YOUR TASK
I need the number of lines in the listing below that include the string "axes", and only that number.

DATA EXCERPT
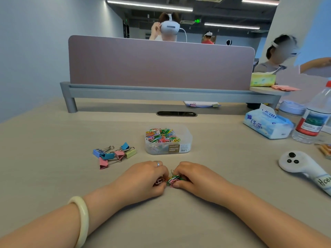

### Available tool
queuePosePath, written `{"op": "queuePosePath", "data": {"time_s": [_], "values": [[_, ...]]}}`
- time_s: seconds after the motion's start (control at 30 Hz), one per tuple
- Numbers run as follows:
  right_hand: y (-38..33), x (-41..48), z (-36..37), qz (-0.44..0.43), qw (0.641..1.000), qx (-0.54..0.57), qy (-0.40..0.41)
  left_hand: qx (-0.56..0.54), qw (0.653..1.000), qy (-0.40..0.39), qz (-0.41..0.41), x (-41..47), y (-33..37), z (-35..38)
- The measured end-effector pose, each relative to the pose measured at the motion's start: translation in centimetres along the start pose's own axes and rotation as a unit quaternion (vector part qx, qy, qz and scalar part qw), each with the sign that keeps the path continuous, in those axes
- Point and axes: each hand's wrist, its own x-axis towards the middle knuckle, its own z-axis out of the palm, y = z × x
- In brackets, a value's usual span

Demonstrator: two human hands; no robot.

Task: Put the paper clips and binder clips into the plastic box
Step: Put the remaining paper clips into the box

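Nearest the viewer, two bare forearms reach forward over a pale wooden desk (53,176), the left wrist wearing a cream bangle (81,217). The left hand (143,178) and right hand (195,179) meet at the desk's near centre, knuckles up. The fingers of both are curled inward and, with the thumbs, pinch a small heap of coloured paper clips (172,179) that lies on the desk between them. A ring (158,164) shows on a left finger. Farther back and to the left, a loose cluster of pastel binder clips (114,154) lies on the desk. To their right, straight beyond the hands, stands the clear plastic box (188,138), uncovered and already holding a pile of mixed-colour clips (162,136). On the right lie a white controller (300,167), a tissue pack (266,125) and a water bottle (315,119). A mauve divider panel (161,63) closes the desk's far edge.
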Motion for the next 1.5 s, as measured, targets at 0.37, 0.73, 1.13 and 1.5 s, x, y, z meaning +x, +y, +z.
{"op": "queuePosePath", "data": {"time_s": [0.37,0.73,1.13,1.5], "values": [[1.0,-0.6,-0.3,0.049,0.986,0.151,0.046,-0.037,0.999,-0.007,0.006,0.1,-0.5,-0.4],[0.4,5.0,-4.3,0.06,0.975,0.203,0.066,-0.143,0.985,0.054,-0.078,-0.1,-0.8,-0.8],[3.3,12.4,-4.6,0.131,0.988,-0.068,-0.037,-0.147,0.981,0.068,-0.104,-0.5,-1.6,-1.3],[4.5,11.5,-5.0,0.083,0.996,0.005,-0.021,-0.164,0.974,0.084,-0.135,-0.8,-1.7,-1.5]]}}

EXERCISE ANSWER
2